Harvest

They hang like glossy baubles from the branches.

Apples; burnished red and orange, in the pink of health.

Varieties bred with great care, for their shape, sightliness and taste.

Protected in the verdure, they mature, grow at optimal rate.

Sisters, shielding one another since their birth on those boughs,

Yet all the fruit on this tree will meet very different fates.

Violent winds shake the tree, rip some of them loose.

Abuse by the elements, leaves them bruised on the ground.

The tree is sighing, swaying above them, revealing how far

They have fallen. Pining for the position once held, they lie decomposing.

Juicy pulp makes for fertile soil, once the spoiled fruit rots.

The nutrients pilfered by probing roots, their esse given to future crops.

Some of the fruit will not be granted the chance to contribute

To the next generation.

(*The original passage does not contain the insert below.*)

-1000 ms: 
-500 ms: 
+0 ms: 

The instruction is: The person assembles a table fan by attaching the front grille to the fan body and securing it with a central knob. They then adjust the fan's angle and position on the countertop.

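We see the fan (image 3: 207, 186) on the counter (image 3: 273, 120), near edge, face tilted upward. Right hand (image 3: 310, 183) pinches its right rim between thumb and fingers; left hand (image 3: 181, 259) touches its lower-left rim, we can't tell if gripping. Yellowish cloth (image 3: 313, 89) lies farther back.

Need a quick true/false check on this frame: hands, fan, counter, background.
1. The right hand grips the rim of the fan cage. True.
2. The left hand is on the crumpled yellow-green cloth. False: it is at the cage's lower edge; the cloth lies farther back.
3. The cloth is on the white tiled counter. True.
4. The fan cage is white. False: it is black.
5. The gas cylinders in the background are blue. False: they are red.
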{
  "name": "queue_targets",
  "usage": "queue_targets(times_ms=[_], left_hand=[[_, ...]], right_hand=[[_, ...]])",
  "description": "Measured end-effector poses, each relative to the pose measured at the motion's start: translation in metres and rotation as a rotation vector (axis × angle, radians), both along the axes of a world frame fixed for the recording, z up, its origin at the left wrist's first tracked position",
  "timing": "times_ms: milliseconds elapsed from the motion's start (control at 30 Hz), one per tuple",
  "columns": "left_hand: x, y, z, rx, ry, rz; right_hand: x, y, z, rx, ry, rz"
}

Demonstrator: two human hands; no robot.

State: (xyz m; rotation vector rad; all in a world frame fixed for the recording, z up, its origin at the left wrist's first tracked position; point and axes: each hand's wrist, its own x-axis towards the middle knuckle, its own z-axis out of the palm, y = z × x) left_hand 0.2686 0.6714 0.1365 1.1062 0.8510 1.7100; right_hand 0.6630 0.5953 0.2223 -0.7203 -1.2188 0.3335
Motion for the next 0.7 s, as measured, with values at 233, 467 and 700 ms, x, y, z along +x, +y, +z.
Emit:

There are brutes waiting to pounce on the fallen.

Snuffling pigs. Greedy swines, itching to eat every ounce that their

Foul-smelling mouths can devour. They scour the ground slavishly,

Breath sour with the stench of desperation and fermenting sugar.

There is no salvation, the pigs’ thirst for flesh, nothing will ever quench.

Then there are some, that are plucked in their prime by covetous hands.

Ornaments, polished and waxed, displayed on stands and in aesthetic baskets.

A funeral casket, woven from wicker. Stolen from her sisters, one apple wonders

Why did they pick her? For she is only looked at in passing, amassing dust.

Beginning to dry, slowly putrefy. Colour vanishing on wrinkled skin, serving no purpose.

The snatching of this fruit from the tree, ultimately worthless.

These rosy apples, their wishes: to flourish,

To shelter each other and weather the storms together,

To live undisturbed by predatory fingers. All of them, ungranted.

They were doomed from the moment that seed was planted.